A national criminal background check is an important tool for employers to verify the criminal history of job candidates. These checks help employers hire suitable individuals for the job and pose no risk to their colleagues or customers.
This article discusses what a national criminal background check is, why you should do one, and what the limitations are. Furthermore, it discusses the Fair Credit Reporting Act (FCRA) requirements for conducting national criminal background checks and provides tips for finding background screening companies.
What is a National Criminal Background Check?
A national criminal background check for employment is a comprehensive review of an individual’s criminal history before applying for a job position. It includes a search of national databases and records, such as the National Crime Information Center (NCIC), which is maintained by the Federal Bureau of Investigation (FBI). These databases contain records of arrests, charges, and convictions at the federal, state, and local levels.
National criminal background checks may also include searches of court records, sex offender registries, and terrorism watch lists. Some employers may also request a search of records related to financial crimes, such as fraud or embezzlement.
Why should you do a National Criminal Background Check?
It would be best if you considered conducting a national criminal background check as part of your hiring process for several reasons.
First and foremost, national criminal background checks can help ensure the safety and security of your workplace.
By verifying the criminal history of job candidates, you can make informed decisions about who you hire and reduce the risk of potential incidents or wrongdoing. This is especially important for positions that handle sensitive information, work with vulnerable populations, or operate heavy machinery.
National criminal background checks can also protect your business from legal liability. For example, if an employee with a criminal record engages in illegal activity on the job, your business could be held responsible. By conducting a national criminal background check, you can take steps to mitigate this risk.
Finally, national criminal background checks can provide peace of mind for you and your employees. Hiring individuals with a clean criminal record can create a safer and more positive work environment for everyone.
What are the limitations of a National Criminal Background check?

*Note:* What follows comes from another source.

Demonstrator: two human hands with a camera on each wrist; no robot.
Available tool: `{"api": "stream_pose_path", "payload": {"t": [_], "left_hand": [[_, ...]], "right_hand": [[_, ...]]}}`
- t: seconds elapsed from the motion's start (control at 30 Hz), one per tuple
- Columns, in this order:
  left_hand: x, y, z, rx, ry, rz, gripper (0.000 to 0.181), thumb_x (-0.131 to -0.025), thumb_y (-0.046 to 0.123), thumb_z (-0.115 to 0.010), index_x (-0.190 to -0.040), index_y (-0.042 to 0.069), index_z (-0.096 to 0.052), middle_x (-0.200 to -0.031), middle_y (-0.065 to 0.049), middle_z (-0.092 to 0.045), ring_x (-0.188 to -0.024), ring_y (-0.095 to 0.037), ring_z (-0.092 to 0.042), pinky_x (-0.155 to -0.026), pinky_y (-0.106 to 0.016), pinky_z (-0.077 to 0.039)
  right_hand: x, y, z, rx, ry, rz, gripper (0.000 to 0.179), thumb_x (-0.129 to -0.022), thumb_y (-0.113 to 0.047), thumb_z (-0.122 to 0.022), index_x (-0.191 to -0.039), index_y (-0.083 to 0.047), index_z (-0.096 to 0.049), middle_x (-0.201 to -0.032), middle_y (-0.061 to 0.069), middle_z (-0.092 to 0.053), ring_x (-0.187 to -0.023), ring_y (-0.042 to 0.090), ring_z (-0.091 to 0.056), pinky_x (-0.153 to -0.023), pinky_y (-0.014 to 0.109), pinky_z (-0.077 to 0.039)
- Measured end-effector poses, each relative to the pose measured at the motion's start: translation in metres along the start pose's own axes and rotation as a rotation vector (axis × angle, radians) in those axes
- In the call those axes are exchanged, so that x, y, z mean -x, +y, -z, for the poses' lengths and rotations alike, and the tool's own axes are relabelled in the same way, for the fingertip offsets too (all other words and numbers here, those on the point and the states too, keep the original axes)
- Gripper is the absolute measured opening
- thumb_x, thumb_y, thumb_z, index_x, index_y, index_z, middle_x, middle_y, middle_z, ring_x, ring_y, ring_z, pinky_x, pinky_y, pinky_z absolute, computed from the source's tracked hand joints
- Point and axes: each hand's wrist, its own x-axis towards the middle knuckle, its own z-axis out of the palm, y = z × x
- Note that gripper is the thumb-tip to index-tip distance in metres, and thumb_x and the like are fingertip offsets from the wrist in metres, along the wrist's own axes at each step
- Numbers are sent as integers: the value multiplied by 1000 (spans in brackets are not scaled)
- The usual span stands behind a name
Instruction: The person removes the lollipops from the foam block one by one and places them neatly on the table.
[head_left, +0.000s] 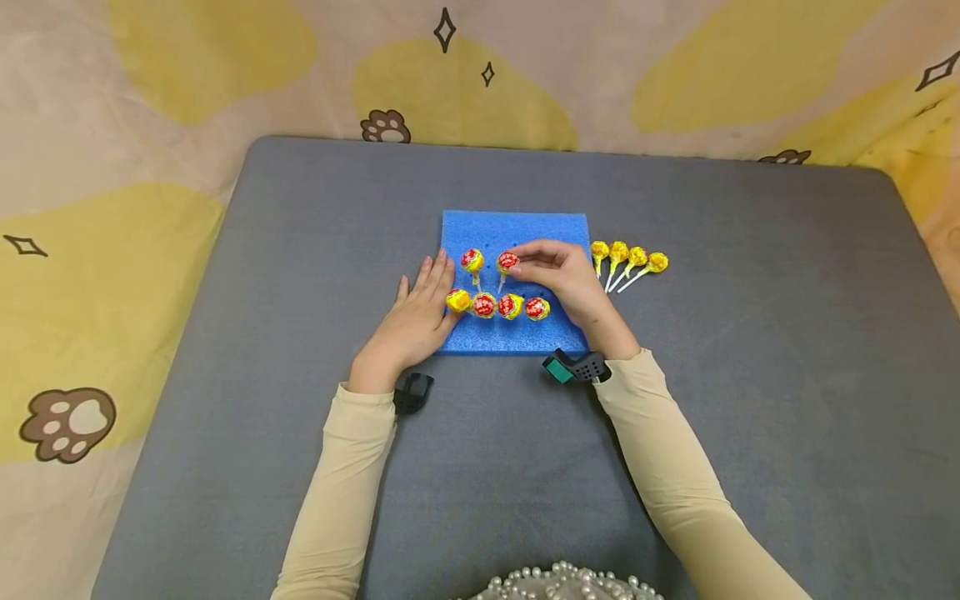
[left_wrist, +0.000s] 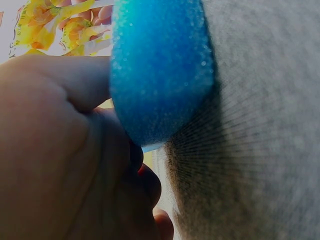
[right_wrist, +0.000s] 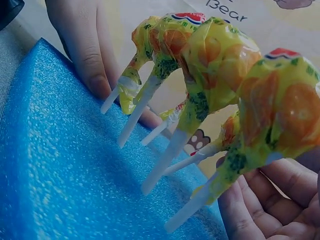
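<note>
My right hand (head_left: pixel 562 279) pinches a yellow-and-red wrapped lollipop (head_left: pixel 507 261) between thumb and fingertips, its white stick pointing down at a blue foam block (head_left: pixel 517 225). Whether the stick has entered the foam is hard to tell. Along the block's left edge lies my left hand (head_left: pixel 416 321), fingers extended, steadying contact with its side; the left wrist view shows this hand (left_wrist: pixel 50 140) against the foam (left_wrist: pixel 160 65). Several lollipops (head_left: pixel 511 306) stand in a front row in the foam. Behind them another lollipop (head_left: pixel 472 260) stands upright, left of the pinched one.
Several loose lollipops (head_left: pixel 637 257) lie fanned on the grey table (head_left: pixel 750 375), just right of the block and partly behind my right hand. Small dark holes dot the foam's top. A patterned cloth (head_left: pixel 525 100) hangs beyond the table's far edge.
</note>
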Motion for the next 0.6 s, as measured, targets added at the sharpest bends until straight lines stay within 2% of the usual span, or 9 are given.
{"api": "stream_pose_path", "payload": {"t": [0.33, 0.6], "left_hand": [[-1, 0, -1, 2, 5, -8, 68, -100, 31, -40, -151, 7, -1, -157, -4, 11, -142, -20, 12, -113, -47, 6], [-2, -1, -3, 3, -2, -5, 69, -101, 33, -39, -151, 8, 1, -156, -4, 12, -142, -19, 13, -113, -47, 7]], "right_hand": [[0, 4, 2, -26, 31, 15, 19, -80, 8, -68, -99, 8, -68, -86, 1, -71, -81, 13, -67, -76, 25, -53], [0, 9, 3, -81, 67, 20, 19, -79, 9, -68, -91, -5, -73, -85, 2, -71, -79, 13, -67, -73, 25, -53]]}}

It’s essential to remember that national criminal background checks have limitations. First and foremost, these checks only include information that is reported to national databases and records. For example, if an individual has not been arrested or convicted of a crime, this information may not be included in a national criminal background check.
Additionally, national criminal background checks may not include information about expunged or sealed records. Expungement is destroying or sealing criminal records so they are not available to the public. This means that if an individual has a criminal history, the information regarding it has been skipped in a national criminal background check if it has been erased.
Finally, national criminal background checks may not be entirely accurate. There is always the risk of human error or incorrect reporting, which can lead to false positives or negatives. Therefore, verifying any information obtained through a national criminal background check and considering other factors is important.
What is the FCRA requirement for a National Criminal Background check?
The Fair Credit Reporting Act (FCRA) is a federal law regulating consumer credit reports and other background information for employment purposes. If you plan to conduct a national criminal background check as part of your hiring process, you must follow the requirements set forth by the FCRA.
Under the FCRA, you must obtain written consent from the job candidate before conducting a background check. This consent must be in writing and obtained separately from any other employment documents. You must also provide the job candidate with a clear and conspicuous disclosure that a background check will be conducted.
Once the background check has been completed, you must provide the job candidate with a copy of their report. If the report contains any negative information, you must also provide the job candidate with a copy of “A Summary of Your Rights Under the Fair Credit Reporting Act,” explaining their rights under the FCRA.
If the background check reveals any negative information that you plan to use as a basis for denying employment, you must give the job candidate a “pre-adverse action notice.” This notice must include a copy of the background check report, “A Summary of Your Rights Under the Fair Credit Reporting Act,” and a statement explaining the candidate’s right to dispute the report’s accuracy.
After receiving the pre-adverse action notice, the job candidate has the right to dispute the report’s accuracy. If the dispute is not resolved to the candidate’s satisfaction, they have the right to request a “reinvestigation” of the disputed information. If reinvestigation isn’t the solution, the job candidate has the right to include a statement explaining their side of the story in their report.
Ready to get started with criminal background checks?
If you’re ready to start conducting national criminal background checks as part of your employee hiring process, you can take a few steps.
First, decide what information you want to include in your background check. This may include searching national databases and records, court records, sex offender registries, and terrorism watch lists. You may also want to consider financial crimes, such as fraud or embezzlement.
Next, find a reputable background screening company. There are many top background screening companies, such as Peopletrails and a few others. So research and find one that fits your needs. Consider costs, turnaround time, and the checks they offer.
Once you’ve found a background screening company, follow the Fair Credit Reporting Act (FCRA) requirements. This includes obtaining written consent from job candidates, providing them with a copy of their background check report, and allowing them to dispute any incorrect information.
Conducting a national criminal background check is an important tool for ensuring the safety and security of your workplace. It can help protect your business from legal liability and create a safer work environment for your employees.
While there are limitations to these checks, such as the risk of human error and the possibility of expunged or sealed records, they can still provide valuable information when making hiring decisions. By following the FCRA requirements and choosing a reputable background screening company, you can confidently conduct national criminal background checks as part of your hiring process.